İstenilen politika şu şekilde açıklanabilir. Birbiriyle asırlardır komşu olarak yaşayan iki devletin yer üstü ve yer altı zenginliklerine göz dikmiş 3. Bir devlet düşünün. 3 devlet bu iki devleti birbirine düşürmek için plan hazırlar. Plan şu şekildedir: O coğrafyanın zenginliklerini kültürünü, dilini ve davranış biçimini bilen 2 grup hazırlatır. Gruplar iki devlete ayrı ayrı dağılarak diğer devletin toplarına göz koyduğunu gizlice savaş hazırlığı yürüttüğüne dair dedikodu yayar. Dedikodular hızlı bir şekilde halkın olduğu yerlerde konuşulmaya başlanır. Halktan gelen bu sesleri duyan krallar şaşkınlık içinde savaş hazırlığı yapmaya başlar. Savaş gerçekleşir asırlardır birbiriyle dost olan devletler birbirini vahşice yararlar ve güçten düşürür. Verilen onlarca kayıptan sonra bu adi planı hazırlayan 3. Devlet dostlukların bozulmaması adına arabuluculuk yapmak ister. 3. Devletin teklifi şu yönde olur: herhangi bir kural ihlalinde savaşın çıkmaması için her iki ülkede de askeri birliklerinin bulunması ve barışa destek olmalarını ümit ettiğini söyler. Bu dostça tutumu birbirine tonlarca zarar vermiş iki devlet tarafından çok iyi karşılanır. Arabulucu devletin askerleri en kritik noktalara yerleşir. 3. Devlet askerlerini orada geliştirerek iki devleti de işgal eder. 3. Devlet bu iki devletin bağımsızlığını ve kaynaklarını ellerinden alır. Arabulucu devletin halkı, askerleri refah ve sağlık içerisinde yaşarken gaflete düşmüş devletin insanları acı içinde hayatlarına devam eder.
Bu örnekte görüldüğü gibi Türkiye’nin bu iki devletten birisi olmaması için Güneydoğu Anadolu’yla her zamankinden daha fazla ilgilenmesi gerekir.
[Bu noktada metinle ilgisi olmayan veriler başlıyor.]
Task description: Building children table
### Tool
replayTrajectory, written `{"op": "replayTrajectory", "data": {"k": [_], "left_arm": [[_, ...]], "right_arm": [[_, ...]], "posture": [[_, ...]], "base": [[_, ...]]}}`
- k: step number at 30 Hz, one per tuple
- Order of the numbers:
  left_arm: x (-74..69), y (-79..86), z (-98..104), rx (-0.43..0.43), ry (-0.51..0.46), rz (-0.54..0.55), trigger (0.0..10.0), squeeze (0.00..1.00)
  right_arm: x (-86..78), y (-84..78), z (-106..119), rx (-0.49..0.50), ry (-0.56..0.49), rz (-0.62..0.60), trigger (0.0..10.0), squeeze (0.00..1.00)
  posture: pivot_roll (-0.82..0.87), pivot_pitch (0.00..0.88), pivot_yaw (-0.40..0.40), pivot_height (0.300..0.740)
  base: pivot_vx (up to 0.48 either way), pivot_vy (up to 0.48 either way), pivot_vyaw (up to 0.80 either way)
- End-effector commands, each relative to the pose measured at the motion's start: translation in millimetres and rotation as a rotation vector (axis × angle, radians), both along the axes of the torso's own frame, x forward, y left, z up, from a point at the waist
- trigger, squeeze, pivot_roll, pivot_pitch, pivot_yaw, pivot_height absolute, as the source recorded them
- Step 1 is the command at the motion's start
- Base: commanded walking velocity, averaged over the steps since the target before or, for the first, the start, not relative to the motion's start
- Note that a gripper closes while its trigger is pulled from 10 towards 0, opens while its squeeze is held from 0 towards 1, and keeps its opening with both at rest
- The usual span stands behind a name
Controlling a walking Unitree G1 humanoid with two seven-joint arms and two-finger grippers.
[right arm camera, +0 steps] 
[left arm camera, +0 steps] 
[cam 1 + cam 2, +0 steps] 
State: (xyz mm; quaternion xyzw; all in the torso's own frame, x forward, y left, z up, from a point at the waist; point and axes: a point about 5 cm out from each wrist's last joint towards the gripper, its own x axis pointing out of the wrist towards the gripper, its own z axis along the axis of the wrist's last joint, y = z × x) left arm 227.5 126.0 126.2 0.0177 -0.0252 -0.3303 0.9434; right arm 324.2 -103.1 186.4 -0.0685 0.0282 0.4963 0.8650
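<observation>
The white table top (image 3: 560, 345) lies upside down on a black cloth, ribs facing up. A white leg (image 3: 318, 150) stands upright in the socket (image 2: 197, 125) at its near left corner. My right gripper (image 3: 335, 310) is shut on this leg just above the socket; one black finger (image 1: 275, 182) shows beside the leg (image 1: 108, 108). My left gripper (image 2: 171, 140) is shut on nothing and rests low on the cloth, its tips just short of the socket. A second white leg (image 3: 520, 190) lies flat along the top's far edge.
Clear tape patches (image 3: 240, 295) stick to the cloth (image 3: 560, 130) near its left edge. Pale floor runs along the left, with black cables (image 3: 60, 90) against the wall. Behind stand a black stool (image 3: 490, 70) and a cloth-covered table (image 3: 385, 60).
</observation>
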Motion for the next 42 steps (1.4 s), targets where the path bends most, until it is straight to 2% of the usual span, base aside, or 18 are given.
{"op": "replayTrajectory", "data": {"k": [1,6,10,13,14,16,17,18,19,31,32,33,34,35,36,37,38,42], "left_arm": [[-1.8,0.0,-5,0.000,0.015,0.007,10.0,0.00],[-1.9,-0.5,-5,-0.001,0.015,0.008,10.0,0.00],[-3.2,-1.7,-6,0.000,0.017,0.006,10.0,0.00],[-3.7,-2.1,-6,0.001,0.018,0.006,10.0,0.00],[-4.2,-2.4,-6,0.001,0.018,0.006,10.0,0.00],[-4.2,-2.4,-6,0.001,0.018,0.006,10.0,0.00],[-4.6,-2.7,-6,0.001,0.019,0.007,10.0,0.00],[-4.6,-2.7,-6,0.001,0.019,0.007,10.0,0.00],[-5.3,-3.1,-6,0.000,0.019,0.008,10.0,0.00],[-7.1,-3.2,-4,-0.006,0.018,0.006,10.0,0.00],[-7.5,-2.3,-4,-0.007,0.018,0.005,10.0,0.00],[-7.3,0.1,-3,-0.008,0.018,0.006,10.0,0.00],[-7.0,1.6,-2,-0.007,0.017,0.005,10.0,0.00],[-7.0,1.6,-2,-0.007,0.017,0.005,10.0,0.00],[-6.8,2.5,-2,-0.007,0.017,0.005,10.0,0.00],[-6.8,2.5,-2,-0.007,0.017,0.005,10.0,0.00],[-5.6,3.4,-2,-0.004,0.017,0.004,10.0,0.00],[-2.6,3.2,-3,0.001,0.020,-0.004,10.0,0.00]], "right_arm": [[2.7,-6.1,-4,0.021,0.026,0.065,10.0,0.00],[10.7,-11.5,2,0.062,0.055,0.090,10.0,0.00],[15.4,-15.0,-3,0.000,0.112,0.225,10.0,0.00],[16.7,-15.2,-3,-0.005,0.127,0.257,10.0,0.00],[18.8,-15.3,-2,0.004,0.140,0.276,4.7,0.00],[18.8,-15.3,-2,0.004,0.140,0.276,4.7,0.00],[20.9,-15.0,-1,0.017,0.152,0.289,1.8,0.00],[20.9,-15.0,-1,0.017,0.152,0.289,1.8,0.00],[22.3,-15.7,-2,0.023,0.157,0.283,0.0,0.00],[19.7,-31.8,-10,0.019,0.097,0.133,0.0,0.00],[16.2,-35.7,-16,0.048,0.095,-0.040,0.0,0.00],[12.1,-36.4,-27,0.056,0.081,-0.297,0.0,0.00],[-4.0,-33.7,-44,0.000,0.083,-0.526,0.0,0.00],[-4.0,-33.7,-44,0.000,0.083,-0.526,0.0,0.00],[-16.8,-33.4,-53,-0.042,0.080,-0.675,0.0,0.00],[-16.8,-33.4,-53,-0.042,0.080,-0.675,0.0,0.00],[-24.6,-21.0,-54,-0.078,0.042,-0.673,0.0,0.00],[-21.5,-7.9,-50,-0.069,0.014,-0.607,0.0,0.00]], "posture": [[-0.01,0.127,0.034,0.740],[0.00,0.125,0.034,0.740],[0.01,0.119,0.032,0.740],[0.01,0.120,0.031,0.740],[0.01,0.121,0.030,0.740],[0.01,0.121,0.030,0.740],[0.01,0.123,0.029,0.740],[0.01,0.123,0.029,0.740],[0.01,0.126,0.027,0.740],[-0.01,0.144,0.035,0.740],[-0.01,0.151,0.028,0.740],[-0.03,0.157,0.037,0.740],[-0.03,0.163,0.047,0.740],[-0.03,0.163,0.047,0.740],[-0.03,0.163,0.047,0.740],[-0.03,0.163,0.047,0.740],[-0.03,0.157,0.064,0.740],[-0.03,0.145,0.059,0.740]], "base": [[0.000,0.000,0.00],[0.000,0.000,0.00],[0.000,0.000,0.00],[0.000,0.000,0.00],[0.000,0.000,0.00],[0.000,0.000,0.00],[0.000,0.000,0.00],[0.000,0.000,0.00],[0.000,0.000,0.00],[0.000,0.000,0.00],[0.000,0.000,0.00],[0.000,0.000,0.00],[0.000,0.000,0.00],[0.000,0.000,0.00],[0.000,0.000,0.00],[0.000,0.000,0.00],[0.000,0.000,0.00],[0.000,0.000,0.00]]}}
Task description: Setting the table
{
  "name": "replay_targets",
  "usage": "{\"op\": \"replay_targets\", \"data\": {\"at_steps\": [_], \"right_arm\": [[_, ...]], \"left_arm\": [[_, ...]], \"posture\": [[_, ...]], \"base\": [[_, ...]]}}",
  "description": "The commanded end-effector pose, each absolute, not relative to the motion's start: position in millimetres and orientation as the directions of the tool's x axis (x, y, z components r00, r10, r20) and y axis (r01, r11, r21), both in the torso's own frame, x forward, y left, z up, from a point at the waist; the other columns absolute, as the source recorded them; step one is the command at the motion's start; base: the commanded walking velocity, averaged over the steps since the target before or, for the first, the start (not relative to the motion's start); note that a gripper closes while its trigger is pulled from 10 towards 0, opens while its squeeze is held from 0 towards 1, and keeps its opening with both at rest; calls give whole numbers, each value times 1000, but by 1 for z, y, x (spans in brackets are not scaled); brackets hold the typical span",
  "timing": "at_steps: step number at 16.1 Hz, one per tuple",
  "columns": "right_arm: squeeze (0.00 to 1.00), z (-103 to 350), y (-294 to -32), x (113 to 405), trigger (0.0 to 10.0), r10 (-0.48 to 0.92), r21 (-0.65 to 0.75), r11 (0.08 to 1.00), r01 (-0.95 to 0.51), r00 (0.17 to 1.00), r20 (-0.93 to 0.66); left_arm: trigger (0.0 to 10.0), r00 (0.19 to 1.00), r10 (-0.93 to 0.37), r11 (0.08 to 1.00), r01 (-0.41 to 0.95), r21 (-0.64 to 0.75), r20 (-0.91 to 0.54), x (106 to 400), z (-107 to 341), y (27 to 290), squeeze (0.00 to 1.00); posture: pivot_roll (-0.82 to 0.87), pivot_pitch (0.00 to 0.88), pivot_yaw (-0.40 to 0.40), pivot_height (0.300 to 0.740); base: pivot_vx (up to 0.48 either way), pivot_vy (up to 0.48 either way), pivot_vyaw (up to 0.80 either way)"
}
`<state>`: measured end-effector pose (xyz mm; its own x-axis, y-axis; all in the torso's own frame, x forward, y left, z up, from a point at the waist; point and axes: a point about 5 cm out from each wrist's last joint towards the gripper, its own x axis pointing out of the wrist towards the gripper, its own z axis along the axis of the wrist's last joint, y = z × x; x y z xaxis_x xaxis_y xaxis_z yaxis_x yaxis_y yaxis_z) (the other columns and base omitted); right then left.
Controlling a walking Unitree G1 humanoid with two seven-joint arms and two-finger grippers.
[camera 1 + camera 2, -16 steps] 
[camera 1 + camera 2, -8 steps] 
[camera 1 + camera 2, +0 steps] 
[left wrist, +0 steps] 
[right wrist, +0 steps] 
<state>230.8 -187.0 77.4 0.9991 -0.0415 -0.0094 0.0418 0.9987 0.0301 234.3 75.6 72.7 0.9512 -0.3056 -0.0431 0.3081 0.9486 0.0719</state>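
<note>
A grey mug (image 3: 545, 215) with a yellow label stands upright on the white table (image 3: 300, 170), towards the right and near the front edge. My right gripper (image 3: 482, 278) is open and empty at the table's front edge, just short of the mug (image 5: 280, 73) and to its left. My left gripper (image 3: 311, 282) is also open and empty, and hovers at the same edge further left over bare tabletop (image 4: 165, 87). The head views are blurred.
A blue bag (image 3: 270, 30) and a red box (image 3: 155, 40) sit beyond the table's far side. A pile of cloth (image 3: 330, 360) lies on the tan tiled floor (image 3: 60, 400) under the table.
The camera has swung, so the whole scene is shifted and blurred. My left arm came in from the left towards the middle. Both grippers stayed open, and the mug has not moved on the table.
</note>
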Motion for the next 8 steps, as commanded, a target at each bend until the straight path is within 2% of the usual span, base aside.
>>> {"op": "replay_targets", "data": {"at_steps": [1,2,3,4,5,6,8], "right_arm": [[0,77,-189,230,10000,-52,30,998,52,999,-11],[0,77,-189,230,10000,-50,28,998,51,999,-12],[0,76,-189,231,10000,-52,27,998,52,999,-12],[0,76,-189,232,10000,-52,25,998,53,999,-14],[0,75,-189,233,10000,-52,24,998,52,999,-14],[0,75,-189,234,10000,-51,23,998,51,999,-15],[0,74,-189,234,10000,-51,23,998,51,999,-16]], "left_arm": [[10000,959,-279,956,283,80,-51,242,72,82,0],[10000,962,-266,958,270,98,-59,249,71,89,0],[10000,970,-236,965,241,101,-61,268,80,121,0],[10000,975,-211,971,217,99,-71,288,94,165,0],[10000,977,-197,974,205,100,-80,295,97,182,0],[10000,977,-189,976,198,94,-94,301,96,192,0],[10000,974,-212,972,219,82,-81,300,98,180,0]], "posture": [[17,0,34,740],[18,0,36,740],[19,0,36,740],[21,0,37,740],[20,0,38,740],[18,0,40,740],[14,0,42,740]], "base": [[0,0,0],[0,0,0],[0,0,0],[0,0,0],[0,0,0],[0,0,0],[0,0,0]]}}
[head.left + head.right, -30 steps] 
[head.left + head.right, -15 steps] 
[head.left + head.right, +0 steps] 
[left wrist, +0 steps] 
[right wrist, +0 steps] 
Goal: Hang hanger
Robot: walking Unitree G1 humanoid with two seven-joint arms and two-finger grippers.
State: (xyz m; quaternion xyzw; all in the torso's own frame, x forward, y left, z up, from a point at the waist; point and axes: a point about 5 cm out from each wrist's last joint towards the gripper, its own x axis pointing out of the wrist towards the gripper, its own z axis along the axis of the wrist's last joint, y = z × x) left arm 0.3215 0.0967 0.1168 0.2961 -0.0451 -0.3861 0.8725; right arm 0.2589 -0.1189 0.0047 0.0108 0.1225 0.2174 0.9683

Cehalet ve eğitimsizlik her kötü şeyin başlangıcı olduğu gibi toplumları yıkan en büyük kavramlardır. Güneydoğu halkına dış güçler tarafından öğretilen zararlı bilgiler devletlerinden ve toplumlarından soğumalarına sebebiyet vermiş ve onlara maddi destek sağlayan dış güçlerin oyuncakları haline gelmişlerdir.
Kitabın Yazarı
A.Necati Ulunay Ucuzsatar 1949 yılında doğdu. İstanbul’da yaşayan ve 11 yaşında Selimiye Askeri Ortaokulu’na gitti. Harp Okulu, Dağ Komando ve Kuleli Askeri Lisesinde öğrenim gördü. Öğrenimini eksik görmesiyle Kara Harp Akademisi ve İngiltere Kurmay Kolejinde tamamladı. Marmara Üniversitesi’nde tarih üzerine uzmanlık doktorasını aldı. Türk Silahlı Kuvvetleri’nde ve Azerbaycan Türk eğitim birliğinde öğretmenlik yaptı. Bilgili ve ileriyi görebilen bir kumandan olabildiği için Tugay K. Yardımcısı olarak 1997 yılında terör örgütüne üye olan insanlarla savaşmak zorunda kaldı. Tarih ve Medeniyet Dergisi, Töre ve Türk Tarih Dergisi olmak üzere 3 adet makale yazdı. Vatanı için her zaman çok büyük hizmetler vermiş. Bu vatanın bölünmemesi için Dağların Gözyaşları kitabında önermelerde bulunmuştur.